Some stores only arrange fittings (typically two or three are needed) on specific days, when the dressmaker is available. It’s important you establish with your boutique at the outset where these will take place, as this will certainly have an impact on you. Will it be taken care of in-house or will it be outsourced to a local seamstress? “We have in-house dressmakers,” divulges Kudos Bridal Boutiques’ Lisa Middleton. “This makes the whole experience easier. We are able to store the gown in our boutique, which means the bride doesn’t have to worry about keeping it at home or with family and travelling back and forth to an external seamstress.”
Ivory Whites also carries out alterations in-house. “I am here to talk to brides about any questions they have, and the seamstress will chip in with her opinion,” says Karyn. “Fittings night is always fun. We do the alterations and then try on accessories to complete the look.”
With this in mind, which common fixes (usually coming in at approximately £200 to £250, according to the boutiques we consulted) should you reasonably expect your gown to need? “Shortening hemlines, adding cups and general bodice changes are typical,” Christine tells us. A bustle (a loop sewn into the underside of your skirt or a series of buttons or poppers to secure a long train) is also a regular alteration you should be aware of.
So why are such changes expensive? “Some gowns have layers and layers of varying fabrics, so the time required to fix things is more than you might realise – what seems like a small tweak may consist of opening up quite a few seams or removing beading and appliqué before the work can be done,” she explains. “And don’t forget that the dresses are made to a standard size but every bride is a different shape.”
Andrina is honest about the complexity of this essential step. “Alterations are a highly skilled task, especially with the current trend of all-over lace and beading,” she points out. “When a beaded dress is tackled, all the beads straddling the seams come off, the change is sewn in and then the beads are reattached – by hand.”

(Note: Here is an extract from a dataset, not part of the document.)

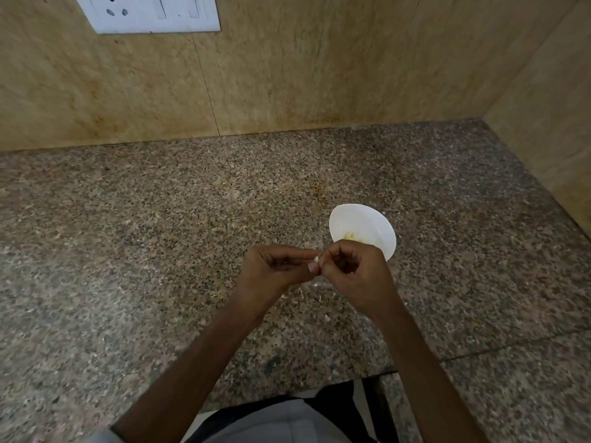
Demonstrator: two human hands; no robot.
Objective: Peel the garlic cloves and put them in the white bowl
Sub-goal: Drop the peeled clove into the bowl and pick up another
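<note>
I judge peeling in hand: left hand (275,270), right hand (351,271) fingers clamped on garlic clove (316,259). Next: bare clove into white bowl (361,219), one o'clock of hands.

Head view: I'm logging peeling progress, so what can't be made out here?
- The garlic clove: head view, mostly covered by the fingertips of the left hand and right hand; too small to tell whether skin remains.
- The white bowl: head view, near rim hidden behind the right hand; the yellowish pieces inside are too blurred to count.
- The switch plate: head view, cut off by the top edge.
</note>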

On the flip side, if you allow it, tailoring can be creative as well as functional. “We put alterations into two categories,” outlines Lisa. “We have basic tweaks, which are capped at £250. We then have customisations available via our in-house designer. These cover things like creating straps or perhaps designing a removable skirt for two looks in one. Recently, our designer transformed a relatively structured satin gown by intro-ducing a soft lace skirt and matching straps. The result was a floaty bohemian piece.”
It might even lead to sweet, sentimental extras. “You may want to add a piece of fabric from a loved one’s shirt or incorporate jewellery into the decoration,” suggests Christine. Not a dry eye…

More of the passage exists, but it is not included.